**TASK DESCRIPTION**
The records below are to be retyped in full. Keep every word.

[Items from a dataset]
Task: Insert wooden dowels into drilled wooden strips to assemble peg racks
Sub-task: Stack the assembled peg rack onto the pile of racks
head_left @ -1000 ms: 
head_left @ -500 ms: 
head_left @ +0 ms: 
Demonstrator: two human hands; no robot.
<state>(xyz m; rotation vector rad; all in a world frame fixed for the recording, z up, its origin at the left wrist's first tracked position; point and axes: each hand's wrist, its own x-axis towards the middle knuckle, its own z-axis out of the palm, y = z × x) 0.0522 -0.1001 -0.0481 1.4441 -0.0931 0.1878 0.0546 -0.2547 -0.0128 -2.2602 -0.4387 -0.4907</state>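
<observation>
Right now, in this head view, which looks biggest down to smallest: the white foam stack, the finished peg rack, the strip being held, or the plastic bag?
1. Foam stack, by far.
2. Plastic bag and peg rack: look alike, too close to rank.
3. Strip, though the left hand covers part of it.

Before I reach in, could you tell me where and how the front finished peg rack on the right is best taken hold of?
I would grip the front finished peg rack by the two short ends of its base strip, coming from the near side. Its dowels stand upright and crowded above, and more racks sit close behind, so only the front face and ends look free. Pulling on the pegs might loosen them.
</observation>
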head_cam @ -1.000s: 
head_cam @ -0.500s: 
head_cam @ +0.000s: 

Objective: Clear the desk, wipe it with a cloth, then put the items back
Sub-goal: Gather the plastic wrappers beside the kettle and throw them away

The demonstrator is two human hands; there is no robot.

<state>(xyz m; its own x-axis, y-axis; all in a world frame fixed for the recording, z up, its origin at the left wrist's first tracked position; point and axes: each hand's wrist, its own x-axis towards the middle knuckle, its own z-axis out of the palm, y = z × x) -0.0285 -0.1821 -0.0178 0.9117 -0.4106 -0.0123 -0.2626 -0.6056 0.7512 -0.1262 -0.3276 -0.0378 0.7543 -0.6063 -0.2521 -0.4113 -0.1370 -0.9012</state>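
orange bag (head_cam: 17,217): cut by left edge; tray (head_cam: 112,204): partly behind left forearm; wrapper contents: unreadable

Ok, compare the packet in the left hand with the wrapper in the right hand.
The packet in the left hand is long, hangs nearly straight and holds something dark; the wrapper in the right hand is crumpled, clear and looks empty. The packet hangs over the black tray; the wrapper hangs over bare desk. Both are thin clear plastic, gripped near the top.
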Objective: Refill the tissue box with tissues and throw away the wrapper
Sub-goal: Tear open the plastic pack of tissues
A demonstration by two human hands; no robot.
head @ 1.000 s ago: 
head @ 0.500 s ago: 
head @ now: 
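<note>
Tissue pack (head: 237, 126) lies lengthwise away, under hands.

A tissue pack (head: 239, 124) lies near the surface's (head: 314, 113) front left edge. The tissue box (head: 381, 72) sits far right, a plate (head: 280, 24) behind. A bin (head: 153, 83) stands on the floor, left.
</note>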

**YOUR SOLUTION**
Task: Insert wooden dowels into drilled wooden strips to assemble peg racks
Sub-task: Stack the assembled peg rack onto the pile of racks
head_left @ -1000 ms: 
head_left @ -500 ms: 
head_left @ +0 ms: 
Demonstrator: two human hands; no robot.
<state>(xyz m; rotation vector rad; all in a world frame fixed for the recording, z up, its origin at the left wrist's first tracked position; point and axes: each hand's wrist, its own x-axis towards the middle knuckle, its own z-axis out of the palm, y = z × x) 0.0522 -0.1001 -0.0481 1.4441 -0.0931 0.1878 0.0546 -0.2547 -0.0128 -2.2602 -0.4387 -0.4907</state>
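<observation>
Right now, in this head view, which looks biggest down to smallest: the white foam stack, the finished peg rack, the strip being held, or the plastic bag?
1. Foam stack, by far.
2. Plastic bag and peg rack: look alike, too close to rank.
3. Strip, though the left hand covers part of it.

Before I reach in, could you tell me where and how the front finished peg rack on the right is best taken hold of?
I would grip the front finished peg rack by the two short ends of its base strip, coming from the near side. Its dowels stand upright and crowded above, and more racks sit close behind, so only the front face and ends look free. Pulling on the pegs might loosen them.
</observation>
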head_cam @ -1.000s: 
head_cam @ -0.500s: 
head_cam @ +0.000s: 

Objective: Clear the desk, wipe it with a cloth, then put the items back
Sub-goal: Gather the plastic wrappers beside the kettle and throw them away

The demonstrator is two human hands; there is no robot.

<state>(xyz m; its own x-axis, y-axis; all in a world frame fixed for the recording, z up, its origin at the left wrist's first tracked position; point and axes: each hand's wrist, its own x-axis towards the middle knuckle, its own z-axis out of the palm, y = z × x) -0.0285 -0.1821 -0.0178 0.9117 -0.4106 -0.0123 -0.2626 -0.6056 0.7512 -0.1262 -0.3276 -0.0378 0.7543 -0.6063 -0.2521 -0.4113 -0.1370 -0.9012</state>
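orange bag (head_cam: 17,217): cut by left edge; tray (head_cam: 112,204): partly behind left forearm; wrapper contents: unreadable

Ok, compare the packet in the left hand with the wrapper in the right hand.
The packet in the left hand is long, hangs nearly straight and holds something dark; the wrapper in the right hand is crumpled, clear and looks empty. The packet hangs over the black tray; the wrapper hangs over bare desk. Both are thin clear plastic, gripped near the top.
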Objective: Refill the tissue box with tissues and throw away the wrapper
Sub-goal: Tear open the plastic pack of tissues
A demonstration by two human hands; no robot.
head @ 1.000 s ago: 
head @ 0.500 s ago: 
head @ now: 
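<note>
Tissue pack (head: 237, 126) lies lengthwise away, under hands.

A tissue pack (head: 239, 124) lies near the surface's (head: 314, 113) front left edge. The tissue box (head: 381, 72) sits far right, a plate (head: 280, 24) behind. A bin (head: 153, 83) stands on the floor, left.
</note>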

This exercise is finished.